Taraf vekillerinin aşağıdaki bentler kapsamı dışında kalan sair temyiz itirazları yerinde değildir. Şöyle ki;
1-) Tapu kaydında göre, dava konusu taşınmazın ½ hissesi üzerinde dava dışı ... oğlu ..., ½ hissesi üzerinde dava dışı ... kızı ... lehine intifa hakkı bulunduğu anlaşılmaktadır.

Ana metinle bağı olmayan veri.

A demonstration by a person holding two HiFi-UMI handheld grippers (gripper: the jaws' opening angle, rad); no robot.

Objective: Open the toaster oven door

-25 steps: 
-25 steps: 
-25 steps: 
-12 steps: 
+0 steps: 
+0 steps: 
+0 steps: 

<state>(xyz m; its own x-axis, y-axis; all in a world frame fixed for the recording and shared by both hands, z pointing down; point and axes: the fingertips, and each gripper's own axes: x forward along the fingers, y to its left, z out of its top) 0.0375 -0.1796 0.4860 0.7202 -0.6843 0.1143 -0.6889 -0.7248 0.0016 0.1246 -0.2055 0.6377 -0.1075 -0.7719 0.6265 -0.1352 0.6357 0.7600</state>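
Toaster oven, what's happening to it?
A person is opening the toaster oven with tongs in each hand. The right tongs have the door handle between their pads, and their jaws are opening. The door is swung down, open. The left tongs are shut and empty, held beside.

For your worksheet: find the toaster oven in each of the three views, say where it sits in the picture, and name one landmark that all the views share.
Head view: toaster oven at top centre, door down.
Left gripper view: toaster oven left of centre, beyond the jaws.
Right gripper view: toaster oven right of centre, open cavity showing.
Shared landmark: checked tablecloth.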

Bu nedenle; tapu kaydında lehine intifa hakkı bulunan ... oğlu ... ve ... kızı ...’ı davaya dahil etmesi için davacı idareye süre verilip, taraf teşkili sağlandıktan sonra, taşınmaz bedelinin intifa hakkı sona erinceye kadar milli bir bankaya çıplak mülkiyet sahibi davalı adına yatırılarak bu bedelin nemalarından intifa hakkı sahiplerinin yararlanmasına, intifa hakkı sona erdiğinde davalı tapu malikine ödenmesine karar verilmesi gerektiğinin düşünülmemesi,
2-) Dava konusu taşınmazın bulunduğu yörede 2013 yılında meydana gelen ani ısı düşüklüğü sebebiyle verimde azalma olduğu bilirkişi raporunda açıklandığına göre, ilçe tarım müdürlüğünün kiraz ve zeytin için bildirdiği son üç yılın, kuru şartlardaki (2011-2012-2013 yılları) verim, fiyat ve üretim giderlerinin ortalaması alınmak suretiyle zeytin ve kirazın bulunduğu arazinin m² değerinin belirlenmesi gerekirken, 2012-2013 yıllarına ait verimde aritmetik ortalamaya göre hesaplama yapıldığı belirtilmek suretiyle kirazın verimi 600 kg, satış fiyatını 4,25 TL, masrafı ise 1,020 TL, zeytinin verimi 580 kg, satış fiyatı 3,00 TL, masrafı ise 696 TL üzerinden hesaplayan bilirkişi raporuna göre karar verilmesi,
3-) Dava konusu taşınmazın bulunduğu yer, konumu ve bilirkişi raporunda belirtilen objektif değer artışına etki eden hususlar dikkate alındığında, %150 oranında objektif değer artışı uygulanması gerekirken, bu oranı % 45 olarak uygulayan bilirkişi raporunun hükme esas alınması,
4-) Kamulaştırma bedeline işletilecek faizin başlangıç ve bitiş tarihinin hükümde açıkça gösterilmemiş olması,
Doğru görülmemiştir.
Taraf vekillerinin temyiz itirazları yerinde olduğundan hükmün açıklanan nedenlerle H.U.M.K.nun 428. maddesi gereğince BOZULMASINA, davalıdan peşin alınan temyiz harcının istenildiğinde iadesine ve temyize başvurma harcının Hazineye irad kaydedilmesine, 29/11/2017 gününde oybirliğiyle karar verildi.